In at least two locations in the Federalist Papers the authors define the purpose of government in terms of the protection of property. In Federalist 10, James Madison explains that the differences in the faculties of men is the source of the rights of property and that “the protection of these faculties is the first object of government.” Again in Federalist 54 Madison states that “government is instituted no less for protection of the property than of the persons of individuals.” It is interesting at this point to note that one of the first goals of a socialist or communist regime is to eliminate private ownership of property.
Comparison of this view of the purpose of government with that of John Locke can establish at least a very strong Lockean influence upon the philosophy of the Federalist at a fundamental and integral level, namely the purpose of government.
For comparison, let’s examine John Locke’s opinion on the purpose of government. In his Second Treatise of Government, Locke asserts that once a man has entered into civil society he is assured protection of “his person, actions, possessions, and his whole property....” The protection that man receives from the government is necessary because upon entering civil society, Locke claims that man must relinquish “as much of his natural liberty in providing for himself, as the good, prosperity, and safety of the society shall require....”
In another section of the Second Treatise of Government, Locke reaffirms his belief that “governments the laws regulate the right of property, and the possession of lands is determined by positive constitutions....” It seems apparent that in forming a government, men unite the defense of their property with that of another or many others and place all under obligation to a constitution.
It could be inferred then that it is government’s first obligation to protect and preserve property and right to ownership thereof that give it first life. If men, in forming governments and thereby relinquishing some of their natural rights over their property, feel betrayed by unconstitutional encroachments by that same government, then it appears that they are naturally empowered to form a new government that more fully satisfies the purpose of its original creation.
The right to alter or abolish one’s government is evident in the foundational documents of our republic.
In the Declaration of Independence, Thomas Jefferson asserts that whenever any form of government becomes destructive of these ends (life, liberty, and the pursuit of happiness), it is the right of the people to alter or to abolish said government, and to institute new government, laying its foundation on such principles and organizing its powers in such form, as to them shall seem most likely to effect their safety and happiness. It seems here apparent that Jefferson considered the right to abolish or alter one’s government a primary right and indeed a right which must be kept by the people if they are to expect their government to function properly and within its afforded sphere of delegated powers.
Publius also recognized the preeminence of the right of man over his government. In Federalist 28, Alexander Hamilton (as Publius) claims that the people’s right of self-defense (defending oneself against unlawful infringement by his government) is “original.” That the right of self-defense is “original” means that it existed before the formation of the state.
In fact, it may be said that the state was created by man to unite himself with others with a common view of the good, and as a result of the commonality of that view, the state became a defensive organization to protect its members from intrusion by men of opposing views. Hamilton asserts that since the right of the people to defend themselves cannot be taken from them, that right will always be a means of controlling those by whom they are governed.

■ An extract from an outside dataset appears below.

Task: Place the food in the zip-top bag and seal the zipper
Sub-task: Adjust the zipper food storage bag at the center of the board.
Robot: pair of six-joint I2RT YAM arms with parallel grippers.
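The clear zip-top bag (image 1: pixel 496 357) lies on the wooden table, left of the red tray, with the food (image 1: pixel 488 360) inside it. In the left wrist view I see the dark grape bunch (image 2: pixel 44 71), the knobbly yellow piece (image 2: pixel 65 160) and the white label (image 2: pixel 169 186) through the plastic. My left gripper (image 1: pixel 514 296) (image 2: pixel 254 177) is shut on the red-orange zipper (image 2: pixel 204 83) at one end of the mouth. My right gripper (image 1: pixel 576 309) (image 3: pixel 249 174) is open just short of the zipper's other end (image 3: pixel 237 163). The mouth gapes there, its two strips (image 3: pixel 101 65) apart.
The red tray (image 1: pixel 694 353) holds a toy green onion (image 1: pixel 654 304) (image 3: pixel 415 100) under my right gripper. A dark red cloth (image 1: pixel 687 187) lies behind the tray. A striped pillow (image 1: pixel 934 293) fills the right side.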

In the republic of the United States, citizens elect representatives. However, if the elected representatives of the people betray their constituents, the people have the inherent right to divest those representatives of their “artificial strength of government.”

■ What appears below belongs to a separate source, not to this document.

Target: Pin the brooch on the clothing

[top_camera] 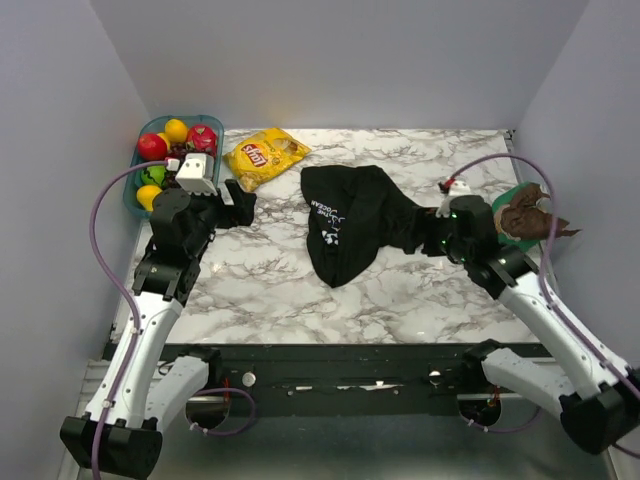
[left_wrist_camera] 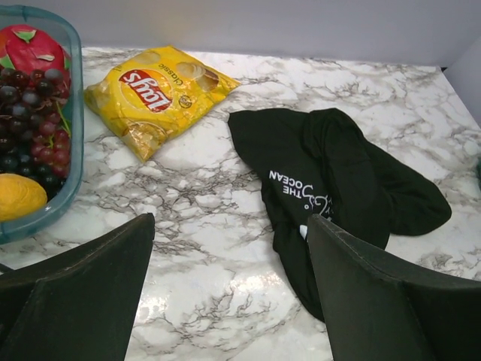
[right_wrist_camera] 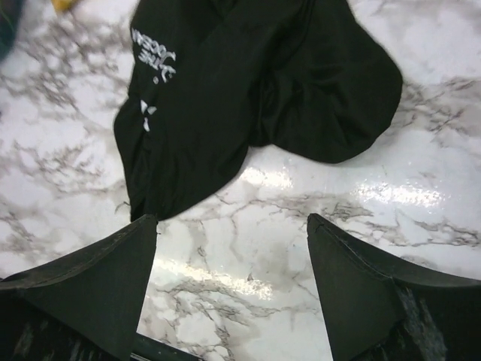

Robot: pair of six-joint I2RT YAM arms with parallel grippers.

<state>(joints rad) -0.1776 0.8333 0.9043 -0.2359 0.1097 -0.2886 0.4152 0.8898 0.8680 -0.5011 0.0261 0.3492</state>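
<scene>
The clothing [top_camera: 350,225] is a black T-shirt with white print, lying crumpled on the middle of the marble table. The left wrist view has it [left_wrist_camera: 331,173] at the right, and the right wrist view has it [right_wrist_camera: 248,90] at the top. The brooch is out of view in every frame. My left gripper [top_camera: 240,205] hovers left of the shirt, open, with bare table between its fingers [left_wrist_camera: 231,219]. My right gripper [top_camera: 432,235] sits at the shirt's right edge, open, over bare marble just short of the cloth [right_wrist_camera: 233,219].
A yellow Lay's chip bag [top_camera: 265,155] [left_wrist_camera: 154,90] lies at the back left. Beside it stands a blue basket [top_camera: 136,150] [left_wrist_camera: 71,45] of fruit in the far left corner. A brown crumpled thing [top_camera: 530,215] rests on a green dish at the right edge.
</scene>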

The Founding Fathers believed that the power of government was artificial because citizens of a republic elect representatives to do for them what is by nature under their own dominion. Alexander Hamilton explained this principle thus: “The right of colonists, therefore, to exercise a legislative power, is an inherent right. It is founded upon the right of all men to freedom and happiness.”

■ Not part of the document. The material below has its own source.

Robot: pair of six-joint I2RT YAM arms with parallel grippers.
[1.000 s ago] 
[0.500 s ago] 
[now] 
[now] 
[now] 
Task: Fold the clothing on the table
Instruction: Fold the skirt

The question left by these statements is: How do we as citizens know when the time has come for us to overthrow our government and reform ourselves? Hamilton states that the exercising of the “right of self-defense” is defensible only when “there is no resource left.” The voice of the people can be heard in various ways and can be amplified through the election of state and national representatives.
The authors of the Federalist Papers suggest that the only time a nation would be justified in abolishing or altering its government is when all means of effectual representation have been taken away. In Federalist 46, Madison says that any spirit to overthrow a government must “animate and conduct the whole.”
At present, there are yet true and committed patriots to be found among the ranks of our duly elected representatives. Indeed, Americans still possess the power to promote other like-minded men and women and elect them to office in the state and national legislatures.
If, however, the day comes when ballots are useless to thwart the rise of tyranny, then Americans are well within their natural rights to abolish that illegitimate government. The prayers of all citizens of our Republic should call upon Providence to help us avoid being confronted by that difficult decision.